ASSIGNMENT
Repeat every line of the following material exactly.

DATA BELOW

/---

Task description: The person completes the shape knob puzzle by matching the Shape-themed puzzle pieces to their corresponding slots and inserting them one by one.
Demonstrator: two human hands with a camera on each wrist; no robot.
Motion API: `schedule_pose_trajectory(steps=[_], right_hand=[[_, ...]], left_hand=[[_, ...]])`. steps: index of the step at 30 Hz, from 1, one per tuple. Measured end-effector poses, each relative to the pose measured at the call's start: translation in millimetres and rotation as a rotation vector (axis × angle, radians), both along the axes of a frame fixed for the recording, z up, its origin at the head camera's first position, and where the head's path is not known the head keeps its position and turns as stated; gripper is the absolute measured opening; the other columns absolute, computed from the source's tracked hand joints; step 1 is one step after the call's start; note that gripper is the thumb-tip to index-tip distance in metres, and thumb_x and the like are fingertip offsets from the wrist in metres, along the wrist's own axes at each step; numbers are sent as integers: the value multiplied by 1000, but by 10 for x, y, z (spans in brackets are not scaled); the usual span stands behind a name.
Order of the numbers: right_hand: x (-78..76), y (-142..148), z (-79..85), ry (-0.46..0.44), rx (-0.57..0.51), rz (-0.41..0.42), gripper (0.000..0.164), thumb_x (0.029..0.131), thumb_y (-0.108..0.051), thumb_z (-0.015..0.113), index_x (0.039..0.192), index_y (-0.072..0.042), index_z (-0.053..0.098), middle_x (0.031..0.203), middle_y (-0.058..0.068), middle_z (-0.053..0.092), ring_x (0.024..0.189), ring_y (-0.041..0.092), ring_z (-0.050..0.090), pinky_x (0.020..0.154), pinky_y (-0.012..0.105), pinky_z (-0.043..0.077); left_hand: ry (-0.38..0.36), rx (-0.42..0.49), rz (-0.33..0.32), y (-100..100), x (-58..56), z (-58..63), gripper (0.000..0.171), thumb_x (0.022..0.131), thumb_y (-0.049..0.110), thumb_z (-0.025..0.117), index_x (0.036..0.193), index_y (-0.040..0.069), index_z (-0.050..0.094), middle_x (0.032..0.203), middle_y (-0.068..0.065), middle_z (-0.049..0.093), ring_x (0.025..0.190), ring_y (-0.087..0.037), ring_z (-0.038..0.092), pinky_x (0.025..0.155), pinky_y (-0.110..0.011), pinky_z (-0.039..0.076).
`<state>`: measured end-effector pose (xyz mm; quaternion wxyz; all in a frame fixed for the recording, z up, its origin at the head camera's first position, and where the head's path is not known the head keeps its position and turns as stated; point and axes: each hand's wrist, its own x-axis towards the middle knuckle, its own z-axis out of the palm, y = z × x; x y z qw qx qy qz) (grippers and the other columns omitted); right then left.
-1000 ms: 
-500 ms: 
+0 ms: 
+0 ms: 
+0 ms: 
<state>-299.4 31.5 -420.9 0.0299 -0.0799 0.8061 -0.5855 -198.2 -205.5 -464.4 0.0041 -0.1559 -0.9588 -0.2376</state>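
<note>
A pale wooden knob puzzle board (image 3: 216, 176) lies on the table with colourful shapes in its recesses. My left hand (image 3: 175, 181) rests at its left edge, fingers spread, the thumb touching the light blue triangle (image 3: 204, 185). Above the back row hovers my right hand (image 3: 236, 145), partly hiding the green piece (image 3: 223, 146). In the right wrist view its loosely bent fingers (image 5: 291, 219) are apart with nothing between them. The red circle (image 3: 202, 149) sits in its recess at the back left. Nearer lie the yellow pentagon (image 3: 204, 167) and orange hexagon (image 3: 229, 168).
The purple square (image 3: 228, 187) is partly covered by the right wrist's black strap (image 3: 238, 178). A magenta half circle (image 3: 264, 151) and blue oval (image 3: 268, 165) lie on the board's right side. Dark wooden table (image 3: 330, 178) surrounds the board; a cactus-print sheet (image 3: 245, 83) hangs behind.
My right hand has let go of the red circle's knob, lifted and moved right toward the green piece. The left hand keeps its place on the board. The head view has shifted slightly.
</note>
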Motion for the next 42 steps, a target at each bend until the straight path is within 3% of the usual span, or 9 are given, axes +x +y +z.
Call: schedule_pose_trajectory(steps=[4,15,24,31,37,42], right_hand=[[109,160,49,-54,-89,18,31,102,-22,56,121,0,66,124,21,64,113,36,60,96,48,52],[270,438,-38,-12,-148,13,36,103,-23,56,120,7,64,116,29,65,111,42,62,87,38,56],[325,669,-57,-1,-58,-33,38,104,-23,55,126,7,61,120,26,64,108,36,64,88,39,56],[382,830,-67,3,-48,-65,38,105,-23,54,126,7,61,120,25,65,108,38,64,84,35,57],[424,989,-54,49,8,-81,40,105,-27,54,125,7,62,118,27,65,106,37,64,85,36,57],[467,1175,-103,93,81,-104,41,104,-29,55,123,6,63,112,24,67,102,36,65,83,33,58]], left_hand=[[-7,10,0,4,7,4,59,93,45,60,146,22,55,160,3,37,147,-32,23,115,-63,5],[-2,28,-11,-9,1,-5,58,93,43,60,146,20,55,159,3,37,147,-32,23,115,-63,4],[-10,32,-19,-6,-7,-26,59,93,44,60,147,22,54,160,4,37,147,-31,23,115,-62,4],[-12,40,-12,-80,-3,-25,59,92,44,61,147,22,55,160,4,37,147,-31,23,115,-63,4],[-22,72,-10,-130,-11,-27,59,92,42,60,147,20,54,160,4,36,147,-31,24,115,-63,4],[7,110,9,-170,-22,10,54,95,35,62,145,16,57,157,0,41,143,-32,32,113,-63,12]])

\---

WRITTEN RESPONSE
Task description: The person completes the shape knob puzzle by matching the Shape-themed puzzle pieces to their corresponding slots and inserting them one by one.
Demonstrator: two human hands with a camera on each wrist; no robot.
Motion API: `schedule_pose_trajectory(steps=[_], right_hand=[[_, ...]], left_hand=[[_, ...]])`. steps: index of the step at 30 Hz, from 1, one per tuple. Measured end-effector poses, each relative to the pose measured at the call's start: translation in millimetres and rotation as a rotation vector (axis × angle, radians), both along the axes of a frame fixed for the recording, z up, its origin at the head camera's first position, and where the head's path is not known the head keeps its position and turns as stated; gripper is the absolute measured opening; the other columns absolute, computed from the source's tracked hand joints; step 1 is one step after the call's start; note that gripper is the thumb-tip to index-tip distance in metres, and thumb_x and the like are fingertip offsets from the wrist in metres, along the wrist's own axes at each step; numbers are sent as integers: the value multiplied by 1000, but by 10 for x, y, z (spans in brackets are not scaled); the usual span stands behind a name.
Order of the numbers: right_hand: x (-78..76), y (-142..148), z (-79..85), ry (-0.46..0.44), rx (-0.57..0.51), rz (-0.41..0.42), gripper (0.000..0.164), thumb_x (0.029..0.131), thumb_y (-0.108..0.051), thumb_z (-0.015..0.113), index_x (0.039..0.192), index_y (-0.072..0.042), index_z (-0.053..0.098), middle_x (0.031..0.203), middle_y (-0.058..0.068), middle_z (-0.053..0.092), ring_x (0.024..0.189), ring_y (-0.041..0.092), ring_z (-0.050..0.090), pinky_x (0.020..0.154), pinky_y (-0.012..0.105), pinky_z (-0.043..0.077); left_hand: ry (-0.38..0.36), rx (-0.42..0.49), rz (-0.33..0.32), y (-100..100), x (-58..56), z (-58..63), gripper (0.000..0.171), thumb_x (0.022..0.131), thumb_y (-0.049..0.110), thumb_z (-0.025..0.117), index_x (0.036..0.193), index_y (-0.040..0.069), index_z (-0.050..0.094), middle_x (0.032..0.203), middle_y (-0.068..0.065), middle_z (-0.049..0.093), ring_x (0.025..0.190), ring_y (-0.087..0.037), ring_z (-0.038..0.092), pinky_x (0.025..0.155), pinky_y (-0.110..0.011), pinky_z (-0.039..0.076).
`<state>`: measured end-effector pose (xyz mm; quaternion wxyz; all in a frame fixed for the recording, z up, its origin at the head camera's first position, and where the head's path is not known the head keeps its position and turns as stated; point and axes: each hand's wrist, its own x-axis towards the middle knuckle, its own z-axis out of the palm, y = z × x; x y z qw qx qy qz) (grippers and the other columns omitted); right then left.
-1000 ms: 
-500 ms: 
+0 ms: 
+0 ms: 
+0 ms: 
<state>-299.4 31.5 -420.9 0.0299 -0.0799 0.8061 -0.5855 -198.2 -205.5 -464.4 0.0041 -0.1559 -0.9588 -0.2376</state>
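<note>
A pale wooden knob puzzle board (image 3: 216, 176) lies on the table with colourful shapes in its recesses. My left hand (image 3: 175, 181) rests at its left edge, fingers spread, the thumb touching the light blue triangle (image 3: 204, 185). Above the back row hovers my right hand (image 3: 236, 145), partly hiding the green piece (image 3: 223, 146). In the right wrist view its loosely bent fingers (image 5: 291, 219) are apart with nothing between them. The red circle (image 3: 202, 149) sits in its recess at the back left. Nearer lie the yellow pentagon (image 3: 204, 167) and orange hexagon (image 3: 229, 168).
The purple square (image 3: 228, 187) is partly covered by the right wrist's black strap (image 3: 238, 178). A magenta half circle (image 3: 264, 151) and blue oval (image 3: 268, 165) lie on the board's right side. Dark wooden table (image 3: 330, 178) surrounds the board; a cactus-print sheet (image 3: 245, 83) hangs behind.
My right hand has let go of the red circle's knob, lifted and moved right toward the green piece. The left hand keeps its place on the board. The head view has shifted slightly.
</note>
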Motion for the next 42 steps, a target at each bend until the straight path is within 3% of the usual span, or 9 are given, axes +x +y +z.
Call: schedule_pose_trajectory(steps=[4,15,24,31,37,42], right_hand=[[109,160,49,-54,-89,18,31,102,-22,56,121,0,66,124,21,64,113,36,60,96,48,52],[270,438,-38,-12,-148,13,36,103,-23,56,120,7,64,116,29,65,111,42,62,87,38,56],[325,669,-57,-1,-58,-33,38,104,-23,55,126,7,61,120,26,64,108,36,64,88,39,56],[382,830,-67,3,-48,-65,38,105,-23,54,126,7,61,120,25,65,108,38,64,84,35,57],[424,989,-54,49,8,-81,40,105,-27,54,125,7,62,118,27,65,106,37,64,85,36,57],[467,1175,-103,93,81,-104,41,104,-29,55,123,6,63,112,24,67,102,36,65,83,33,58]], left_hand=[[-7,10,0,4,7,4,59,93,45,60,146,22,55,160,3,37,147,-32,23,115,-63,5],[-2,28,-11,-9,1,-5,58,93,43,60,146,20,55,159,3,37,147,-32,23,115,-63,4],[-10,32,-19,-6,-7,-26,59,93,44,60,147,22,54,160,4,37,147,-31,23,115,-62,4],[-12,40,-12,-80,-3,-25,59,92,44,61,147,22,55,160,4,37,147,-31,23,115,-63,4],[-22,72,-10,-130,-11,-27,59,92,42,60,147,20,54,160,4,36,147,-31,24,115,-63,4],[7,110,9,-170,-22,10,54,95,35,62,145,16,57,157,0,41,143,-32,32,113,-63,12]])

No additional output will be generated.